### ASSIGNED TASK
Would you set down each line of the data below exactly?

------------------------------------------------

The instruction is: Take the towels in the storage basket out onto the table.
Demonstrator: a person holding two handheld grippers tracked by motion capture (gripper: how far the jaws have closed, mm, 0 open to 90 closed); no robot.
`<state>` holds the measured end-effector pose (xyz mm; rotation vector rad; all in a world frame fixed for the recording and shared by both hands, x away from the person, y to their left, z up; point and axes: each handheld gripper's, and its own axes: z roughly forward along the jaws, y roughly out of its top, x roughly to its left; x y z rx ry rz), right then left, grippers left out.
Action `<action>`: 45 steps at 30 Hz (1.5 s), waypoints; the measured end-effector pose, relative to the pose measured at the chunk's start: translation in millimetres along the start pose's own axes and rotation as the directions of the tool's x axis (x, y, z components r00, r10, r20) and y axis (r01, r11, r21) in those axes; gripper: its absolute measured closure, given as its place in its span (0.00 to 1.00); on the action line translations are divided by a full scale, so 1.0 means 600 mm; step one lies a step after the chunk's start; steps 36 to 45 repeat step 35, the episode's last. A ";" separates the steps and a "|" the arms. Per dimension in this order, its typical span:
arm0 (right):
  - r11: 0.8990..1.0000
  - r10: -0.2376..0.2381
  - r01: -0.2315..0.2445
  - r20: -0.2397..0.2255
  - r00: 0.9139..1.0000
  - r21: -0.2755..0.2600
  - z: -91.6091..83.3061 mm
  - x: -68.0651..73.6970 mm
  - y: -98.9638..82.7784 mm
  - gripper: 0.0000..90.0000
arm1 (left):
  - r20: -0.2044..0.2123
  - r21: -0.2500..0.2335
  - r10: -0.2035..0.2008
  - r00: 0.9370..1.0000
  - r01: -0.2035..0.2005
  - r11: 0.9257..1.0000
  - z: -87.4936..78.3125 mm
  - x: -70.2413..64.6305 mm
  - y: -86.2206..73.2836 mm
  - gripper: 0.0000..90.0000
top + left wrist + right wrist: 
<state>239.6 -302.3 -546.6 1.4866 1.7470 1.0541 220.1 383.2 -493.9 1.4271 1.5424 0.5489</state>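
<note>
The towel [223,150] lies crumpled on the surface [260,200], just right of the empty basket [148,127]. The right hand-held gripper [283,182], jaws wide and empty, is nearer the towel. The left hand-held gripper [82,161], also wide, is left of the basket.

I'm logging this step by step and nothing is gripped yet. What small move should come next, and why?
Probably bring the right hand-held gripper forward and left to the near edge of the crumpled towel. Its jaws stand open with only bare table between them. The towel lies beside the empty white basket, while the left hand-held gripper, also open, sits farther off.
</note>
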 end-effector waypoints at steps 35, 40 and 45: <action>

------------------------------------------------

### RESULT FOR THIS TASK
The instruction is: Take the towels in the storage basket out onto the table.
Demonstrator: a person holding two handheld grippers tracked by motion capture (gripper: how far the jaws have closed, mm, 0 open to 90 closed); no robot.
`<state>` holds the measured end-effector pose (xyz mm; rotation vector rad; all in a world frame fixed for the recording and shared by both hands, x away from the person, y to their left, z up; point and axes: each handheld gripper's, and its own axes: z roughly forward along the jaws, y roughly out of its top, x roughly to its left; x y z rx ry rz), right then left, grippers left out.
Action `<action>`: 45 steps at 30 Hz (1.5 s), waypoints; the measured end-effector pose, relative to the pose measured at the chunk's start: translation in millimetres along the start pose's own axes and rotation as the directions of the tool's x axis (x, y, z components r00, r10, r20) and y axis (r01, r11, r21) in those axes; gripper: its absolute measured closure, given as its place in its span (0.00 to 1.00); on the action line translations are divided by a full scale, so 1.0 means 600 mm; step one lies a step after the chunk's start; steps 36 to 45 repeat step 35, the episode's last. A ";" separates the steps and a "|" the arms. Per dimension in this order, its typical span:
arm0 (right):
  - r11: 0.8990..1.0000
  - r10: -0.2376..0.2381
  - r01: -0.2315..0.2445
  - r20: -0.2397..0.2255
  - r00: 0.9139..1.0000
  - r21: -0.2755..0.2600
  - z: -91.6091..83.3061 mm
  - x: -68.0651..73.6970 mm
  - y: -98.9638..82.7784 mm
  - gripper: 0.0000..90.0000
arm1 (left):
  - r20: -0.2044..0.2123
  - r21: -0.2500..0.2335
  - r10: -0.2035..0.2008
  - r00: 0.9370..1.0000
  - r01: -0.2035..0.2005
  - r11: 0.9257..1.0000
  - z: -87.4936..78.3125 mm
  - x: -70.2413..64.6305 mm
  - y: -86.2206..73.2836 mm
  - gripper: 0.0000..90.0000
top + left wrist + right wrist: 
<state>239.6 -302.3 -546.6 1.4866 1.7470 1.0541 220.1 383.2 -493.9 1.4271 1.5424 0.5489</state>
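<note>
The towel [223,150] lies crumpled on the surface [260,200], just right of the empty basket [148,127]. The right hand-held gripper [283,182], jaws wide and empty, is nearer the towel. The left hand-held gripper [82,161], also wide, is left of the basket.

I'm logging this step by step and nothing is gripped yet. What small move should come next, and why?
Probably bring the right hand-held gripper forward and left to the near edge of the crumpled towel. Its jaws stand open with only bare table between them. The towel lies beside the empty white basket, while the left hand-held gripper, also open, sits farther off.
</note>
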 end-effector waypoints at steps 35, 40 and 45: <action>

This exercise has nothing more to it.